» **INSTRUCTIONS TO FOLLOW**: Give a faithful, exact copy of all entries, minus the images.

========================================================================

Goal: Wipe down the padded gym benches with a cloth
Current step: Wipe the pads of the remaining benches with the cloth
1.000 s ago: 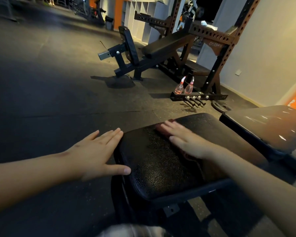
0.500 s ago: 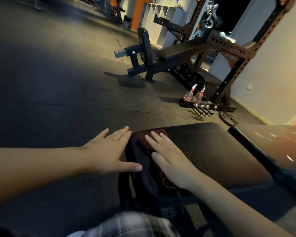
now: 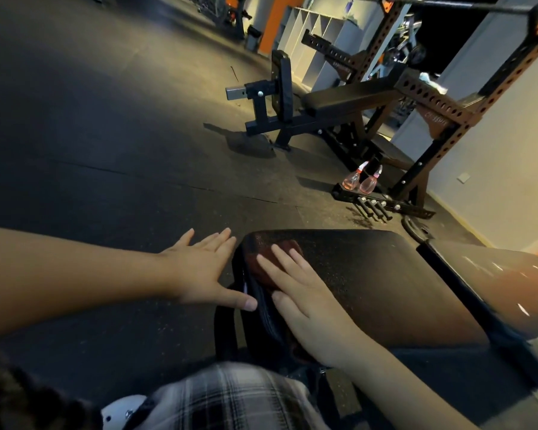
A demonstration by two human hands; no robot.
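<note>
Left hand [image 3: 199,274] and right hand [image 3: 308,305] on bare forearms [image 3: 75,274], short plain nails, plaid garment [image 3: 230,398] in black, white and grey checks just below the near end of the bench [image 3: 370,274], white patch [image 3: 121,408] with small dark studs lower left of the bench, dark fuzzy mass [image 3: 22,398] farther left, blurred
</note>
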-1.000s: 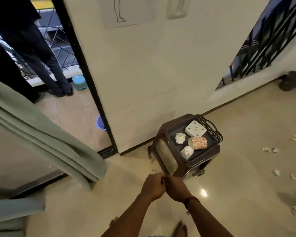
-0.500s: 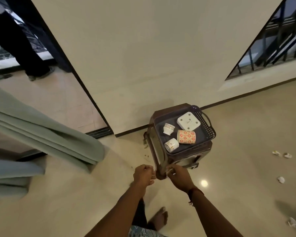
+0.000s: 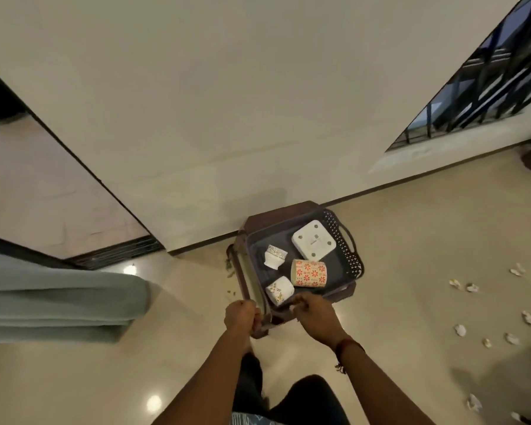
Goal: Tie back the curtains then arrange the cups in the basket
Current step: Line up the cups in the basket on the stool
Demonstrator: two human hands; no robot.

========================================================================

» **EXERCISE RESPONSE**:
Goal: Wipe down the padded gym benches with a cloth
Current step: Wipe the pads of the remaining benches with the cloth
1.000 s ago: 
0.500 s ago: 
now: 
A demonstration by two human hands; no robot.
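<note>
Left hand [image 3: 199,274] and right hand [image 3: 308,305] on bare forearms [image 3: 75,274], short plain nails, plaid garment [image 3: 230,398] in black, white and grey checks just below the near end of the bench [image 3: 370,274], white patch [image 3: 121,408] with small dark studs lower left of the bench, dark fuzzy mass [image 3: 22,398] farther left, blurred
</note>
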-1.000s: 
-0.500s: 
+0.000s: 
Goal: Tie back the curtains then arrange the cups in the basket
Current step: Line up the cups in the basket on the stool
Demonstrator: two human hands; no robot.

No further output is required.